The sequence $c_{n}=-n+2\cdot (-1)^{n}$ tends towards $-\infty$ .

We will give a mathematical definition which classifies these sequences as diverging towards $+\infty$ or $-\infty$ . Some other sequences may not diverge this way. For instance, consider $d_{n}=(-1)^{n}$ or $e_{n}=(-1)^{n}\cdot n$ .

The sequence $d_{n}=(-1)^{n}$ is bounded and can therefore neither tend to $+\infty$ , not to $-\infty$ .

The sequence $e_{n}=(-1)^{n}\cdot n$ is unbounded, but contains parts (subsequences) tending towards $+\infty$ and parts tending towards $-\infty$ :

The alternating sequence $d_{n}=(-1)^{n}$ is bounded, so it cannot tend towards infinity.
The sequence $e_{n}=(-1)^{n}\cdot n$ is unbounded, but neither tends to $+\infty$ nor to $-\infty$ .

Definition[Bearbeiten]

We have observed some sequences, which tend towards $+\infty$ or $-\infty$ . How can we give a mathematically precise classification for this observation?

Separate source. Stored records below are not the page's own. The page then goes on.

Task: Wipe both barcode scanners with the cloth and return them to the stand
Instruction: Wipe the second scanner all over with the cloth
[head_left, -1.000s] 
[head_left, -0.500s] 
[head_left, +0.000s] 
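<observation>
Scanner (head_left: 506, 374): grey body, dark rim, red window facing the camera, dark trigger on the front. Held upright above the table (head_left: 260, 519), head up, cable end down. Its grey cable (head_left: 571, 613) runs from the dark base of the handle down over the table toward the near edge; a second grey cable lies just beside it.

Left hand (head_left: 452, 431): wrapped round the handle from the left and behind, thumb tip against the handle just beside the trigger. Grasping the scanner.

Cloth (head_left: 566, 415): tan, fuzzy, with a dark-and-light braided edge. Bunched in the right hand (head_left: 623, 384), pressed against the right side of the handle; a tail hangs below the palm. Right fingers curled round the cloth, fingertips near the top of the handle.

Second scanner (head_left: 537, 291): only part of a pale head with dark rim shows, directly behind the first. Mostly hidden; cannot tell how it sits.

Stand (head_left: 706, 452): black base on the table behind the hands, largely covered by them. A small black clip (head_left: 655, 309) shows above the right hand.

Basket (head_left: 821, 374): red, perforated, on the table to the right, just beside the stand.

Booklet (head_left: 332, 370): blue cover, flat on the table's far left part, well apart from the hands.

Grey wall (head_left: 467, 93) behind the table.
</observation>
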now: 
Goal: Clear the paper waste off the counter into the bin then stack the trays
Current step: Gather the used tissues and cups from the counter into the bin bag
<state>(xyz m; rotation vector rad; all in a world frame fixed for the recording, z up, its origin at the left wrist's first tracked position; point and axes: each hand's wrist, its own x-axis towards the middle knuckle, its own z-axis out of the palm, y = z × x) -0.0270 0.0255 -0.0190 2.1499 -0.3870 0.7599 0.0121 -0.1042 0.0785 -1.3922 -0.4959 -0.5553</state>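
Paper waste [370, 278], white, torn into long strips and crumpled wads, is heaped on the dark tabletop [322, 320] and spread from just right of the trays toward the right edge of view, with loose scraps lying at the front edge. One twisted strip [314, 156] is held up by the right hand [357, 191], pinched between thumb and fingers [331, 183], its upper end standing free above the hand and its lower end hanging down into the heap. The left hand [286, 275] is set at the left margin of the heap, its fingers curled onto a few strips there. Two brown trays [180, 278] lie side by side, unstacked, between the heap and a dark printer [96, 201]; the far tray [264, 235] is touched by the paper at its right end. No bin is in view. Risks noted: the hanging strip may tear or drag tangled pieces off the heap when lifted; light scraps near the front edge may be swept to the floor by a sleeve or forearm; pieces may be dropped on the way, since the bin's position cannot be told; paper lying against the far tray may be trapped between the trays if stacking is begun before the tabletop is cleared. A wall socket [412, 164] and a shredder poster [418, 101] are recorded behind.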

Let us start with divergence to $+\infty$ : "A sequence diverges to $+\infty$ " means that it grows larger than any number $S$ , no matter how large (since $+\infty$ is greater than any $S$ ). Even further, almost all sequence elements must be greater than $S$ . Or equivalently, we need a sequence element number $N$ , such that any element coming after it is bigger than $S$ . Indeed, this is already sufficient as condition for divergence to $+\infty$ :

Definition (Divergence to $+\infty$ )

A sequence $(a_{n})_{n\in \mathbb {N} }$ diverges to $+\infty$ , if for any $S\in \mathbb {R}$ almost all sequence elements are greater or equal to $S$ . That means, for all $S$ , there is an index $N$ , such that $a_{n}\geq S$ for all $n\geq N$ . In quantifier notation:

\forall S\in \mathbb {R} \,\exists N\in \mathbb {N} \,\forall n\geq N:a_{n}\geq S

We can translate this quantifier notation piece by piece:

{\begin{array}{l}\underbrace {{\underset {}{}}\forall S\in \mathbb {R} } _{{\text{For any real }}S}\ \underbrace {{\underset {}{}}\exists N\in \mathbb {N} } _{{\text{ there is a minimal index }}N,}\ \underbrace {{\underset {}{}}\forall n\geq N:} _{{\text{such that for all indices }}n\geq N}\\[0.5em]\quad \quad \underbrace {{\underset {}{}}a_{n}\geq S} _{{\text{ the element }}a_{n}{\text{ is bigger or equal }}S}\end{array}}

Divergence to $-\infty$ is just defined analogously:

Definition (Divergence to $-\infty$ )

A sequence $(a_{n})_{n\in \mathbb {N} }$ diverges to $-\infty$ , if for any $s\in \mathbb {R}$ almost all sequence elements are lower or equal to $s$ . That means, for all $s$ , there is an index $N$ , such that $a_{n}\leq S$ for all $n\geq N$ . In quantifier notation:

\forall s\in \mathbb {R} \,\exists N\in \mathbb {N} \,\forall n\geq N:a_{n}\leq s

Notation[Bearbeiten]

For $(a_{n})_{n\in \mathbb {N} }$ diverging to $+\infty$ , we write

\lim _{n\to \infty }a_{n}=+\infty

Analogously, for $(a_{n})_{n\in \mathbb {N} }$ diverging to $-\infty$ , we write

\lim _{n\to \infty }a_{n}=-\infty

Examples[Bearbeiten]

Example

{\begin{aligned}\lim _{n\to \infty }n&=+\infty \\[0.5em]\lim _{n\to \infty }n^{2}&=+\infty \\[0.5em]\lim _{n\to \infty }-n&=-\infty \end{aligned}}

Example (geometric sequence)

We have seen in the article "unbounded sequences diverge" that the geometric sequence $\left(q^{n}\right)_{n\in \mathbb {N} }$ diverges for $|q|>1$ . The reason is that for any $q>1$ and any real number $S$ , the inequality $q^{n}>S$ holds for almost all $n\in \mathbb {N}$ . Therefore, $\lim _{n\to \infty }q^{n}=\infty$ for $q>1$ . However, if $q\leq -1$ , there is neither a divergence to $+\infty$ nor to $-\infty$ : For even $n$ , the sequence element $q^{n}$ is positive and for $n$ , it is negative. Hence, the geometric sequence $\left(q^{n}\right)_{n\in \mathbb {N} }$ cannot diverge for $q\leq -1$ . For $|q|<1$ and $q=1$ , it is convergent.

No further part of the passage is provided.